TASK STATEMENT =
Return each line exactly as written. Begin with the first line of the entries and end with the line that has "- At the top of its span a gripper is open".
■ ■ ■ ■ ■
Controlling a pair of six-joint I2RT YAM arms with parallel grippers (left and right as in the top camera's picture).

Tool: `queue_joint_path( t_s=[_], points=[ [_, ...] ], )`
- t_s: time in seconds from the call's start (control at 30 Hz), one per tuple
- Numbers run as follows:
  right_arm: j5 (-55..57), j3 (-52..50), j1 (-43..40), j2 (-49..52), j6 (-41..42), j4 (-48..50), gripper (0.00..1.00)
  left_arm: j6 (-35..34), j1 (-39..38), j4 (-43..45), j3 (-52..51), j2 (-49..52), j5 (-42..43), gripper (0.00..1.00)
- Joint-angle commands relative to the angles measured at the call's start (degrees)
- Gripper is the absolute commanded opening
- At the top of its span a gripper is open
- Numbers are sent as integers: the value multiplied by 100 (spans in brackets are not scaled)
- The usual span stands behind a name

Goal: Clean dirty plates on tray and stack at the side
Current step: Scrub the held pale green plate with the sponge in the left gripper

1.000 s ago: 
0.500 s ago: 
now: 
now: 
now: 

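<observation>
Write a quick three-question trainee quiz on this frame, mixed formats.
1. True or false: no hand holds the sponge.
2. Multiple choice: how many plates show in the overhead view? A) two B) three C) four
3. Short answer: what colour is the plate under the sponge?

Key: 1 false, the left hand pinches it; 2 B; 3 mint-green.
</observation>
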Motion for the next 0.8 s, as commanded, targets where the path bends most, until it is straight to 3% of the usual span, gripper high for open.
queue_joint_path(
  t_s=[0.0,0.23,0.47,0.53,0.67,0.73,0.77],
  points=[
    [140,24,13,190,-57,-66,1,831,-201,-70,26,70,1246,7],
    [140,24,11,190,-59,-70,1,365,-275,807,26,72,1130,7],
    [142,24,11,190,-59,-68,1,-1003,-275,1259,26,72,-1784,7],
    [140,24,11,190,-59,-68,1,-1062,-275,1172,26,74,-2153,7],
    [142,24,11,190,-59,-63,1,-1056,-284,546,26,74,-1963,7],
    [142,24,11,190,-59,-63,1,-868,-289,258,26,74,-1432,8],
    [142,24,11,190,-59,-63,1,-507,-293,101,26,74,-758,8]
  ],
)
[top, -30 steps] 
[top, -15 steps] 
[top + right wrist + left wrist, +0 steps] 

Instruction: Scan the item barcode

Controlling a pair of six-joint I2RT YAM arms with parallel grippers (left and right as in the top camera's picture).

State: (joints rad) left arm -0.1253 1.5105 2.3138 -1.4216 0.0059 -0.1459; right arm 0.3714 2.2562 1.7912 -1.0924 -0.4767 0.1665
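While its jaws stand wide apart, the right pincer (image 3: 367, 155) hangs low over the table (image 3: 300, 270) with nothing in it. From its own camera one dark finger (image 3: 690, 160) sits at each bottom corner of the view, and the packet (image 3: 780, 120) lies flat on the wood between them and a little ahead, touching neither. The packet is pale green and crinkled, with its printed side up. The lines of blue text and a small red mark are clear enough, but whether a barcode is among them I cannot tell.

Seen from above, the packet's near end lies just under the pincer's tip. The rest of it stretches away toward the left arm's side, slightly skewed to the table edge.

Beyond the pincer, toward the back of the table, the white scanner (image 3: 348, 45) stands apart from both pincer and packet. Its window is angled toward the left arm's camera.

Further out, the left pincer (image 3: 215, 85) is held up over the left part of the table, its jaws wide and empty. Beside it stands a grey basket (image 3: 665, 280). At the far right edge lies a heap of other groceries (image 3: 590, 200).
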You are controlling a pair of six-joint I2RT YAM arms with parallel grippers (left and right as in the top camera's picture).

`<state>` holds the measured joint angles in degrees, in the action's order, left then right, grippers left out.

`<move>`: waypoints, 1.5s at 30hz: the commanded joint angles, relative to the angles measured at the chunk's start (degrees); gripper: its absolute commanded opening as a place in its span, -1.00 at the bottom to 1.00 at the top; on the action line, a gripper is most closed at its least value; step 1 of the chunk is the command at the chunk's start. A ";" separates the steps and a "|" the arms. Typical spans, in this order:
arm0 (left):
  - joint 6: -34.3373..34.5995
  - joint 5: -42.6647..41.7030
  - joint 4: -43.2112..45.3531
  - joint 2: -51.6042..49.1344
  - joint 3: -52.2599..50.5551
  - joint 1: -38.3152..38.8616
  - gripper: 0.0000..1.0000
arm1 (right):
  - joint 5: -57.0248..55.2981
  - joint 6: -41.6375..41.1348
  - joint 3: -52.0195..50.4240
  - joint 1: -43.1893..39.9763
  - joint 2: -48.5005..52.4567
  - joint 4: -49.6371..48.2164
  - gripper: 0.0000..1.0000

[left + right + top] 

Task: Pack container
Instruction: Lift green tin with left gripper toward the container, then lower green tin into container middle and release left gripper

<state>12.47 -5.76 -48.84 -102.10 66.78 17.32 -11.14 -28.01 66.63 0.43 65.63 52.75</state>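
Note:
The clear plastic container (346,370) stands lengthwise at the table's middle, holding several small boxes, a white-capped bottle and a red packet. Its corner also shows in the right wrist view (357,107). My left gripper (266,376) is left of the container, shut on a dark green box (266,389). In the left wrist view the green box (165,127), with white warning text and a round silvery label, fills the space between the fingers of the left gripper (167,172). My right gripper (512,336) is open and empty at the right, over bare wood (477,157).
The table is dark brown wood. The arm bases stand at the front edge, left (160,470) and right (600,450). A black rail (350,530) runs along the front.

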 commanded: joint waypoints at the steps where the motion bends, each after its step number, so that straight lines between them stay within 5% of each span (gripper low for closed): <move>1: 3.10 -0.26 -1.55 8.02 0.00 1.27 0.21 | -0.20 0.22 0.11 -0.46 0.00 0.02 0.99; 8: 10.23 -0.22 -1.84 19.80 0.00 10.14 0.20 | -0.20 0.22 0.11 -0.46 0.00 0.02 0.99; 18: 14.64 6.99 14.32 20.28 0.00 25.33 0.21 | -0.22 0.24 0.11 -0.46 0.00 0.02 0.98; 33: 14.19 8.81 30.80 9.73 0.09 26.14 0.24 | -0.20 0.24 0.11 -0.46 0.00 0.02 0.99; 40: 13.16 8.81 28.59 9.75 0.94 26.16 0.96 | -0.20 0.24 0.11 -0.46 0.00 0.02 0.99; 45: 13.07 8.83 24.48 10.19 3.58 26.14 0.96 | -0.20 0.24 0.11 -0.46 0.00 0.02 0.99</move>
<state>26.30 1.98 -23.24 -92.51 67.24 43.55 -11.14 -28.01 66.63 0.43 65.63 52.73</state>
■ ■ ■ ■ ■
EXPECTED ANSWER =
Controlling a pair of six-joint I2RT YAM arms with parallel grippers (left and right as in the top camera's picture).

Tool: `queue_joint_path( t_s=[_], points=[ [_, ...] ], )`
- t_s: time in seconds from the call's start (control at 30 Hz), one per tuple
- Numbers run as follows:
  right_arm: j5 (-55..57), j3 (-52..50), j1 (-43..40), j2 (-49..52), j6 (-41..42), j4 (-48..50), gripper (0.00..1.00)
  left_arm: j6 (-35..34), j1 (-39..38), j4 (-43..45), j3 (-52..51), j2 (-49..52), j5 (-42..43), gripper (0.00..1.00)
- Joint-angle commands relative to the angles measured at the call's start (degrees)
- Gripper is the absolute commanded opening
- At the top of its span a gripper is open

This output requires nothing further.